Türkiye'yi İran'a bağlayan E80 karayolu göçmenlerin de batıya giden rotalarının önemli güzergahlarından birisi. Otoyolun, Doğubeyazıt Erzurum arasındaki bölümünde, hemen hemen her gün Erzurum istikametine yürüyen göçmenleri görmek mümkün.

Çöplükte çalışıp eve para yolluyor

E80 karayolu üzerinde Erzurum'a yakın bir mesafede 22 yaşındaki iki Bangladeşli göçmen kendilerini İstanbul’a götürecek aracı bekliyorlar.

Ayaküstü hikayelerini anlatan 2 göçmen, önce uçakla İran’a gitmişler. Tahran’dan Türkiye sınırına araçlarla ulaşmışlar.

Sınırdan geçtikten sonra Doğubeyazıt üzerinden Erzurum'a kadar yürümüşler.  

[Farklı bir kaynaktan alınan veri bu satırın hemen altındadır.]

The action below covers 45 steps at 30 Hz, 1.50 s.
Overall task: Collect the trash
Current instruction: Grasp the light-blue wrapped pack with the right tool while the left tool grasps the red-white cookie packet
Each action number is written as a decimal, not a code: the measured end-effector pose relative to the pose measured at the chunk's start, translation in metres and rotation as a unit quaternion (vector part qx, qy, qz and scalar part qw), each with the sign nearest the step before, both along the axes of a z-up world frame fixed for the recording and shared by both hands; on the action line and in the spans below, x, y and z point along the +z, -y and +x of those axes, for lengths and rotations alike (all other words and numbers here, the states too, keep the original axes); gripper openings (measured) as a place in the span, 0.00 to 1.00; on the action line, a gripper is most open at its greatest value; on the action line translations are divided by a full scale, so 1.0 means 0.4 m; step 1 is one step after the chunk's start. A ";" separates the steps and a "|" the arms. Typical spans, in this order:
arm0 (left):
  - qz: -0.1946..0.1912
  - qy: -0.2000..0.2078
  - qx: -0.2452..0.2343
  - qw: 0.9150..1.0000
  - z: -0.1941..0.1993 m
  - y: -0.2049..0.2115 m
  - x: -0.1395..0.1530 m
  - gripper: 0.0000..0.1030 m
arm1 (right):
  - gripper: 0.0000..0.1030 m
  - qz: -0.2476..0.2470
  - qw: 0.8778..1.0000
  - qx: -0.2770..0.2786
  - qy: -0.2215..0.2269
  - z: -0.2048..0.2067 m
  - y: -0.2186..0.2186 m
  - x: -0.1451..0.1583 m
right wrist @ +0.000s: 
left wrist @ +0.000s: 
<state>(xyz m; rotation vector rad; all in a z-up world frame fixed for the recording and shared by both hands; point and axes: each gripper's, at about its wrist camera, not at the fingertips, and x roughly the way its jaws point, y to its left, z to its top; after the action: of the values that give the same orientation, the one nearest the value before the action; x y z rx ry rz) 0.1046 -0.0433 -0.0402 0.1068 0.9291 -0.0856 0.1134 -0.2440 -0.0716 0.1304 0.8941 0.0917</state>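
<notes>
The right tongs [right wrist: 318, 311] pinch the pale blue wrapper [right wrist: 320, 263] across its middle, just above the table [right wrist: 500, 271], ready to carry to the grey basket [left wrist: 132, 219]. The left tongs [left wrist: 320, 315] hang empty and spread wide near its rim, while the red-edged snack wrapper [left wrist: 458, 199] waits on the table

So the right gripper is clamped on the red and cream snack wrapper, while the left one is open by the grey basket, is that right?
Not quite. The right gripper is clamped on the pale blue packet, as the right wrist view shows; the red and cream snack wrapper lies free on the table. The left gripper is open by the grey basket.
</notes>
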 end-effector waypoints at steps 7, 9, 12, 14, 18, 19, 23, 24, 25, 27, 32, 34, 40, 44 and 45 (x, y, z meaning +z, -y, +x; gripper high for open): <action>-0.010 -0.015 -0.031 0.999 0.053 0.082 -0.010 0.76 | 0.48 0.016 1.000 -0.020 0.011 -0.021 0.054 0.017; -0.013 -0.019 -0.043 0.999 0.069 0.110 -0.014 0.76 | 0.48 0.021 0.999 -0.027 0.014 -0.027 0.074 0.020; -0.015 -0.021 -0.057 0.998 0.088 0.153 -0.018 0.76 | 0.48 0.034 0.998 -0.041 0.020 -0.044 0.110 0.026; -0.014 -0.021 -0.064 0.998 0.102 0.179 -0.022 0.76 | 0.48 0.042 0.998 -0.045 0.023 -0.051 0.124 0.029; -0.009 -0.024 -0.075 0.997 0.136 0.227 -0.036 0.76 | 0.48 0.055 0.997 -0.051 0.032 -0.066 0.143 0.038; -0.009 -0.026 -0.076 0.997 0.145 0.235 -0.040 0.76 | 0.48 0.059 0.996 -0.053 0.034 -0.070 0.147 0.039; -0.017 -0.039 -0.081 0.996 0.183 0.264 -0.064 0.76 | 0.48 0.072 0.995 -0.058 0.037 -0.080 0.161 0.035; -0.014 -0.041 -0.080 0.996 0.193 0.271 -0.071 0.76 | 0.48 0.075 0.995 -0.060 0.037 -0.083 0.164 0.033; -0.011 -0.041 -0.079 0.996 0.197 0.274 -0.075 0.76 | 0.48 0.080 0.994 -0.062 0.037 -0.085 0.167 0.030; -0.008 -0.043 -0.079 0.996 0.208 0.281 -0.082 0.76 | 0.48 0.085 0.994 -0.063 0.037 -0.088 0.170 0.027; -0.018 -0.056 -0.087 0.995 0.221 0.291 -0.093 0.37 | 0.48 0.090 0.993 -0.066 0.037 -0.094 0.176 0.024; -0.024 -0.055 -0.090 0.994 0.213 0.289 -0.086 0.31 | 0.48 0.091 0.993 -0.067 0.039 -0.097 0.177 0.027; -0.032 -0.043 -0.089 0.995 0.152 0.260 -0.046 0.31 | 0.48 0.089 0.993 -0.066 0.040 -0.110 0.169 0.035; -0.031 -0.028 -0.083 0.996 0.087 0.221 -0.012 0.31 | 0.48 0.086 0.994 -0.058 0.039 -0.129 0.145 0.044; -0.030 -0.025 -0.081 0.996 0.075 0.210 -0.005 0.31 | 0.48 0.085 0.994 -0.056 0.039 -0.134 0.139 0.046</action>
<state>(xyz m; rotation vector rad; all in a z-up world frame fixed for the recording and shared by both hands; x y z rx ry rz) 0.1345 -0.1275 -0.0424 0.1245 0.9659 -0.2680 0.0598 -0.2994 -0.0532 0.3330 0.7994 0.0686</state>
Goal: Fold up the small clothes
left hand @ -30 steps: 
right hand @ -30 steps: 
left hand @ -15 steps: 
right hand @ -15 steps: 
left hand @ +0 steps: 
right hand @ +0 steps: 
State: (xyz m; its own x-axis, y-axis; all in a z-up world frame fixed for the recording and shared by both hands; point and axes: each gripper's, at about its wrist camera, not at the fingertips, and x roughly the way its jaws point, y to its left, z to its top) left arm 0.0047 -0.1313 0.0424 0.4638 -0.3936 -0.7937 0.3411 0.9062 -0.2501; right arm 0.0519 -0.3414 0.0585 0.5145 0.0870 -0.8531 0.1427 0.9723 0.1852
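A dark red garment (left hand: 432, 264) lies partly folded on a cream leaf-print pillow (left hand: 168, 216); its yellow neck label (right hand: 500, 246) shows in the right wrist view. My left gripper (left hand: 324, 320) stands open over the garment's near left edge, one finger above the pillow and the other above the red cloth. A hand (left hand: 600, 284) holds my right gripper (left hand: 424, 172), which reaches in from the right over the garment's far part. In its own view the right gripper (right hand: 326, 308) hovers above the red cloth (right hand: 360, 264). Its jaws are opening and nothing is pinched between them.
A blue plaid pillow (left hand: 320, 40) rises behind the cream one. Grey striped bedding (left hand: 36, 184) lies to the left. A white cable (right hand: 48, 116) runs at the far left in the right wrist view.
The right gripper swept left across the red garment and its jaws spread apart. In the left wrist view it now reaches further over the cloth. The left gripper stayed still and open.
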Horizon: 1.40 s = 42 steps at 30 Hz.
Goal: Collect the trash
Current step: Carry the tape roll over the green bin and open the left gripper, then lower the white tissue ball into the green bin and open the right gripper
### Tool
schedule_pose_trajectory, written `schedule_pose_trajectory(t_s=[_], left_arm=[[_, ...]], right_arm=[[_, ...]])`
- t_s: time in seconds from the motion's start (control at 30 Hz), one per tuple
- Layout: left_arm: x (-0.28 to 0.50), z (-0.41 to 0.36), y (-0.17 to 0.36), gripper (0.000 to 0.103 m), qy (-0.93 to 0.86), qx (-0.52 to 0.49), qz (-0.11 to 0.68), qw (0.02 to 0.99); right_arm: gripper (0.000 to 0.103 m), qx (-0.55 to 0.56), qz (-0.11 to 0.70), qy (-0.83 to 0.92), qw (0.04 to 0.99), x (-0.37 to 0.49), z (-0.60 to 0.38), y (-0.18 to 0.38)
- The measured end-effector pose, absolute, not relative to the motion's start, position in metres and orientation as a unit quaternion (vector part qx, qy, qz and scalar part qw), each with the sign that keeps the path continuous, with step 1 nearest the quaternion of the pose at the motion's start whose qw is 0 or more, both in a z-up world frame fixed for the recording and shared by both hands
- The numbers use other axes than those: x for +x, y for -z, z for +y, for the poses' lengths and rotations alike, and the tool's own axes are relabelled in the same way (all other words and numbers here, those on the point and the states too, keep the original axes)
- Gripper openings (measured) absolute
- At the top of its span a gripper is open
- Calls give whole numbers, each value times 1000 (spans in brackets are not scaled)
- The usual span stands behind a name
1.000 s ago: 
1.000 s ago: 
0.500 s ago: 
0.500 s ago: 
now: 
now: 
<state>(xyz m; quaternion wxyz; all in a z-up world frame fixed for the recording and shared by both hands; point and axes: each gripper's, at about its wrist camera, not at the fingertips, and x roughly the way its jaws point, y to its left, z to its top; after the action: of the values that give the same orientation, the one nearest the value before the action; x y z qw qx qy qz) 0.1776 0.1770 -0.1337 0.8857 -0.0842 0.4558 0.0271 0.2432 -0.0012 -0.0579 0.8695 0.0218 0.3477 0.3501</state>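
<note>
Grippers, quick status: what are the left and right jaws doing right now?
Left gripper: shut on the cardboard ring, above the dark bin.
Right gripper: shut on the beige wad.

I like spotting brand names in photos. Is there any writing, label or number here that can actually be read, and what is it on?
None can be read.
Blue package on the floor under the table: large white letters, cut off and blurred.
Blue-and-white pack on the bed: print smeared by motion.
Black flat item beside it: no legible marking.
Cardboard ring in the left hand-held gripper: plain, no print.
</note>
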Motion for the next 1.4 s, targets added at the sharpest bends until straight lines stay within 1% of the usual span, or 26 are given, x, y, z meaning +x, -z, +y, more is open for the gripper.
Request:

İki Bangladeşli göçmenin ‘Neden Türkiye'ye geldiniz’ sorusuna yanıtları ise şöyle:

 Ülkemizde iş yok, çalışıp para kazanmak ve ailemize para göndermek için geldik. İstanbul'da iş bulup çalışacağız. Eğer başarabilirsek Avrupa'ya gitmek istiyoruz.

Yol boyunca yerleşiyorlar

Göçmenlerin büyük çoğunluğunun hedefi İstanbul. Ama bazıları İstanbul’a uzanan yol üzerindeki şehirlerde kalıyor. Tarlalarda, çöp ayrıştırma tesislerinde, inşaatlarda çalışıyor. Köylerde çoban olarak kalıyorlar. Doğubayazıt-İstanbul güzergahında yer alan birçok il, ilçe ve köyde çeşitli işlerde çalışan Afgan göçmenlere rastlamak mümkün.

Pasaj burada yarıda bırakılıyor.